PROBLEM DETAILS
Pictures stay out. Everything else in the listing below gets written out exactly.
───── ENTRIES PROVIDED ─────
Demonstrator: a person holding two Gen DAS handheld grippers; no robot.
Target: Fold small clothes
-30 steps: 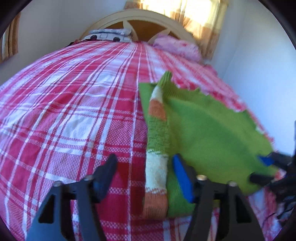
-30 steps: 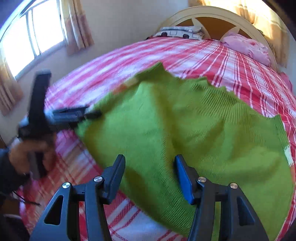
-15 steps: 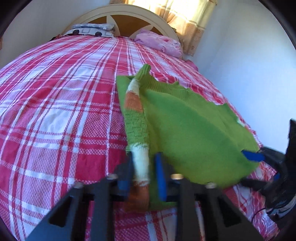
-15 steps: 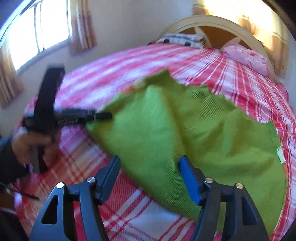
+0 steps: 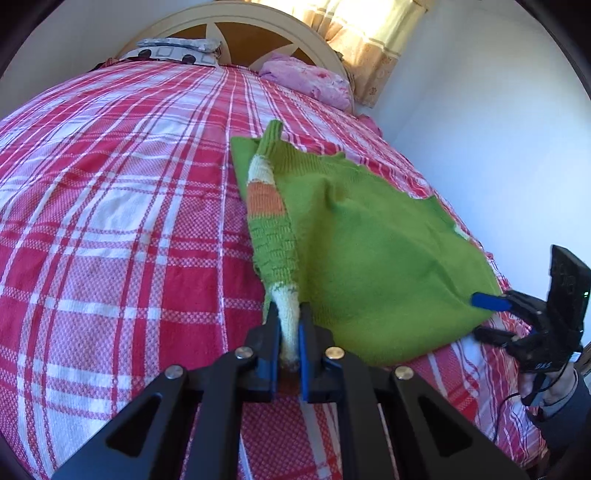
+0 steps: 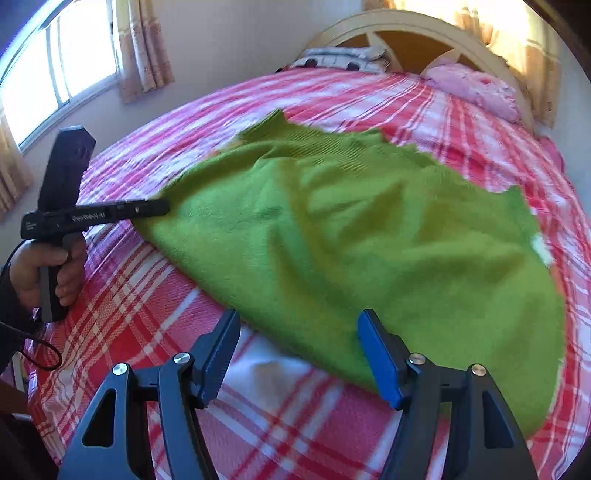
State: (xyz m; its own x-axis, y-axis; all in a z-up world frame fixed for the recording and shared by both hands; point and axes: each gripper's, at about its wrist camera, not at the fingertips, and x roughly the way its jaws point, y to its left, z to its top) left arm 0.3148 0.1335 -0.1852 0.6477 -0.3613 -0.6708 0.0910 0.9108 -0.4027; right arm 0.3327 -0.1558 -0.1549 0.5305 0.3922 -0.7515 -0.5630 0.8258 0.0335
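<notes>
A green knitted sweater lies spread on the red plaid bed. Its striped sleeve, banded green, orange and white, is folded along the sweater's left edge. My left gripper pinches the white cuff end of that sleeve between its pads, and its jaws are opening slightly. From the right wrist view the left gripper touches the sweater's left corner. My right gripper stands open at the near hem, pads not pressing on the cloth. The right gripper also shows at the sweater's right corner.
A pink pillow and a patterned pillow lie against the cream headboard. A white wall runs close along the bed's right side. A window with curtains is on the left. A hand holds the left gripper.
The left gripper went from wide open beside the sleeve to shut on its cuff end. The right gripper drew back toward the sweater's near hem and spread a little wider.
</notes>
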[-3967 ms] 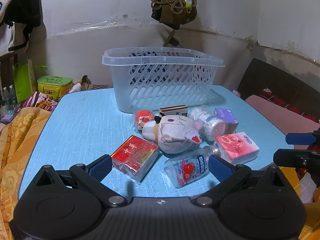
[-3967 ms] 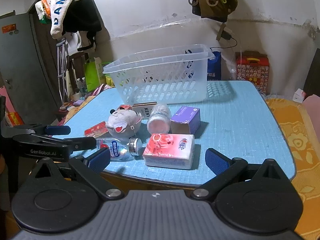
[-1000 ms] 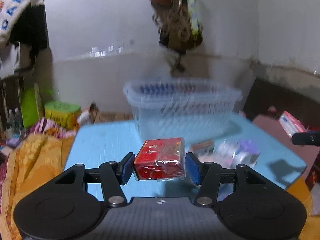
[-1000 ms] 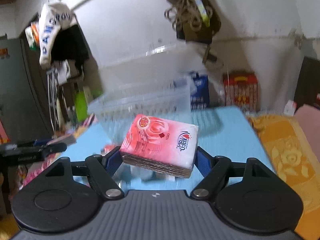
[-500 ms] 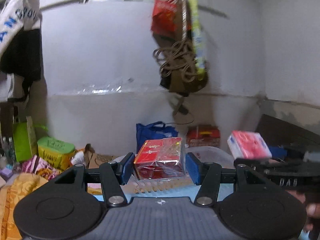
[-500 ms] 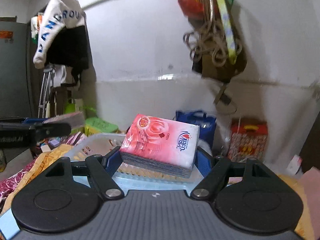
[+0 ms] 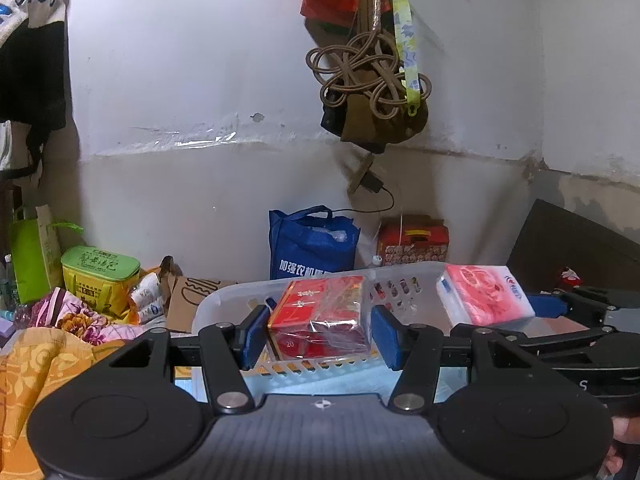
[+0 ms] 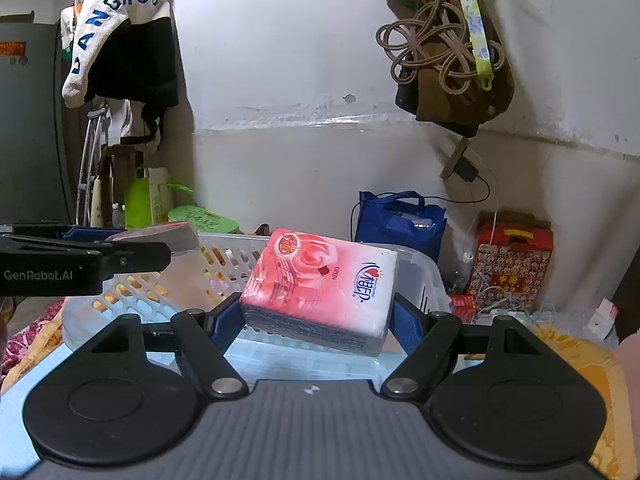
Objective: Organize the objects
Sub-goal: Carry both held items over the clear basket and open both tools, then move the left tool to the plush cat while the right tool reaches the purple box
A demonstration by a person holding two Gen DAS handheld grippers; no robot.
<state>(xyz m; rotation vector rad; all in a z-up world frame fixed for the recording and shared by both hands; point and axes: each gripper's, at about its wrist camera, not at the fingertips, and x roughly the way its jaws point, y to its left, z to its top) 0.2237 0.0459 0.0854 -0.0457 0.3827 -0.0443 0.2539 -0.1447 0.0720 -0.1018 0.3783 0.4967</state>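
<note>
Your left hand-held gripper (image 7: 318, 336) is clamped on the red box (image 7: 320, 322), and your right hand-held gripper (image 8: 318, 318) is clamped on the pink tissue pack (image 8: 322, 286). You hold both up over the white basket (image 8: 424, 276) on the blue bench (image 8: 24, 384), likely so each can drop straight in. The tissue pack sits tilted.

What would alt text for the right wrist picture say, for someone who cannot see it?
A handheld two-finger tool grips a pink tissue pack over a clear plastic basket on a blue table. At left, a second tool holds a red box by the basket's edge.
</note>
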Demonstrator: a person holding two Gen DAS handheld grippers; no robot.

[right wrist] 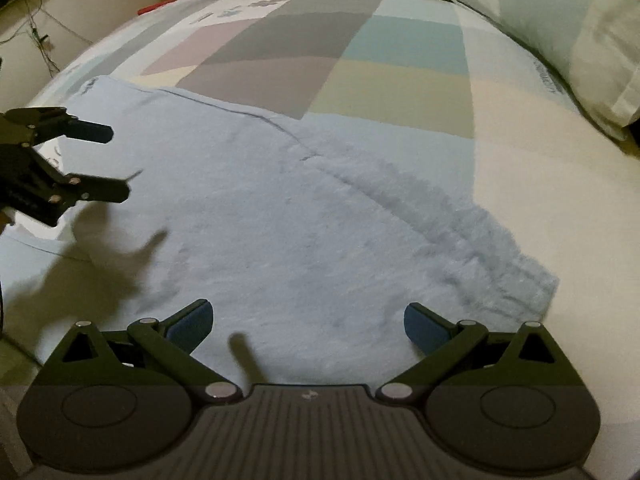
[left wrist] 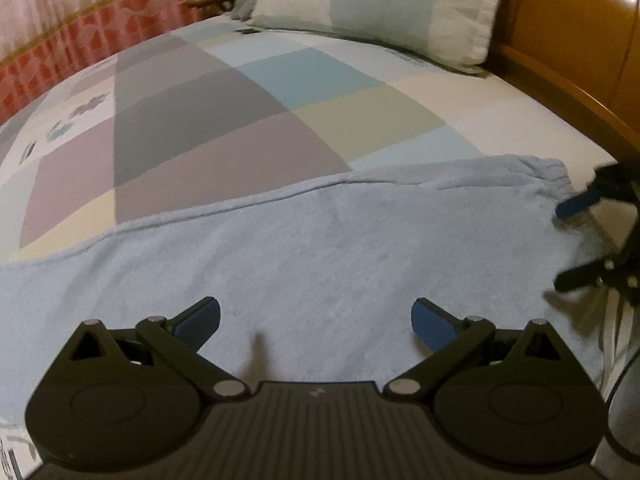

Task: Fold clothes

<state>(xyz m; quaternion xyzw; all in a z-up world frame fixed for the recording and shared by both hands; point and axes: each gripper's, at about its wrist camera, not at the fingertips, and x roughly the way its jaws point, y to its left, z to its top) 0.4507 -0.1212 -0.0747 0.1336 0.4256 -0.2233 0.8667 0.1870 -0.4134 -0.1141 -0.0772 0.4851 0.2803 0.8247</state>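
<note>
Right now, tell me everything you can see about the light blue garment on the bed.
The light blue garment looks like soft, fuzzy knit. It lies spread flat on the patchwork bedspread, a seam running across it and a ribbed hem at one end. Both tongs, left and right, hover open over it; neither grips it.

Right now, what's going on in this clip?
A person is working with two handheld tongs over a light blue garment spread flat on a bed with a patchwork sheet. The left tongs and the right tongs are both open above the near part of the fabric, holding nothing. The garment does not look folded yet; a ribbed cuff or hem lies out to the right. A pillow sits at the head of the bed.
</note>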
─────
EXPECTED ANSWER
Demonstrator: a person holding two Gen DAS handheld grippers; no robot.
Target: Fold small clothes
-30 steps: 
-30 steps: 
-15 steps: 
-15 steps: 
+0 steps: 
+0 steps: 
State: (xyz m; its own x-axis, y-axis; all in a z-up world frame fixed for the recording and shared by both hands; point and axes: each gripper's, at about its wrist camera, not at the fingertips, and x roughly the way its jaws point, y to its left, z to its top) left arm 0.3148 0.1335 -0.1852 0.6477 -0.3613 -0.6708 0.0910 0.9108 -0.4027; right arm 0.3327 -0.1558 -0.1549 0.5305 0.3922 -0.7515 -0.5630 0.8258 0.0335
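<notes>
A green knitted sweater lies spread on the red plaid bed. Its striped sleeve, banded green, orange and white, is folded along the sweater's left edge. My left gripper pinches the white cuff end of that sleeve between its pads, and its jaws are opening slightly. From the right wrist view the left gripper touches the sweater's left corner. My right gripper stands open at the near hem, pads not pressing on the cloth. The right gripper also shows at the sweater's right corner.
A pink pillow and a patterned pillow lie against the cream headboard. A white wall runs close along the bed's right side. A window with curtains is on the left. A hand holds the left gripper.
The left gripper went from wide open beside the sleeve to shut on its cuff end. The right gripper drew back toward the sweater's near hem and spread a little wider.
</notes>
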[-3967 ms] 
[-3967 ms] 
[-1000 ms] 
[-1000 ms] 
[-500 ms] 
[-500 ms] 
[+0 ms] 
[+0 ms] 
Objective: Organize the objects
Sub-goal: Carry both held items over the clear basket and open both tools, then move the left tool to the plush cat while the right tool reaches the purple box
A demonstration by a person holding two Gen DAS handheld grippers; no robot.
<state>(xyz m; rotation vector rad; all in a z-up world frame fixed for the recording and shared by both hands; point and axes: each gripper's, at about its wrist camera, not at the fingertips, and x roughly the way its jaws point, y to its left, z to its top) 0.2237 0.0459 0.0854 -0.0457 0.3827 -0.0443 0.2539 -0.1447 0.0720 -0.1018 0.3783 0.4967</state>
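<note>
Your left hand-held gripper (image 7: 318, 336) is clamped on the red box (image 7: 320, 322), and your right hand-held gripper (image 8: 318, 318) is clamped on the pink tissue pack (image 8: 322, 286). You hold both up over the white basket (image 8: 424, 276) on the blue bench (image 8: 24, 384), likely so each can drop straight in. The tissue pack sits tilted.

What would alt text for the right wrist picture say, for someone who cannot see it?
A handheld two-finger tool grips a pink tissue pack over a clear plastic basket on a blue table. At left, a second tool holds a red box by the basket's edge.
</note>
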Demonstrator: a person holding two Gen DAS handheld grippers; no robot.

[right wrist] 
[left wrist] 

Task: Fold clothes

<state>(xyz m; quaternion xyzw; all in a z-up world frame fixed for the recording and shared by both hands; point and axes: each gripper's, at about its wrist camera, not at the fingertips, and x roughly the way its jaws point, y to its left, z to its top) 0.4507 -0.1212 -0.0747 0.1336 0.4256 -0.2233 0.8667 0.1870 -0.4134 -0.1141 -0.0772 0.4851 0.2803 0.8247</state>
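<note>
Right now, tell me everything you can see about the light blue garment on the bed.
The light blue garment looks like soft, fuzzy knit. It lies spread flat on the patchwork bedspread, a seam running across it and a ribbed hem at one end. Both tongs, left and right, hover open over it; neither grips it.

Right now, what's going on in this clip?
A person is working with two handheld tongs over a light blue garment spread flat on a bed with a patchwork sheet. The left tongs and the right tongs are both open above the near part of the fabric, holding nothing. The garment does not look folded yet; a ribbed cuff or hem lies out to the right. A pillow sits at the head of the bed.
</note>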

The required response has been given in full.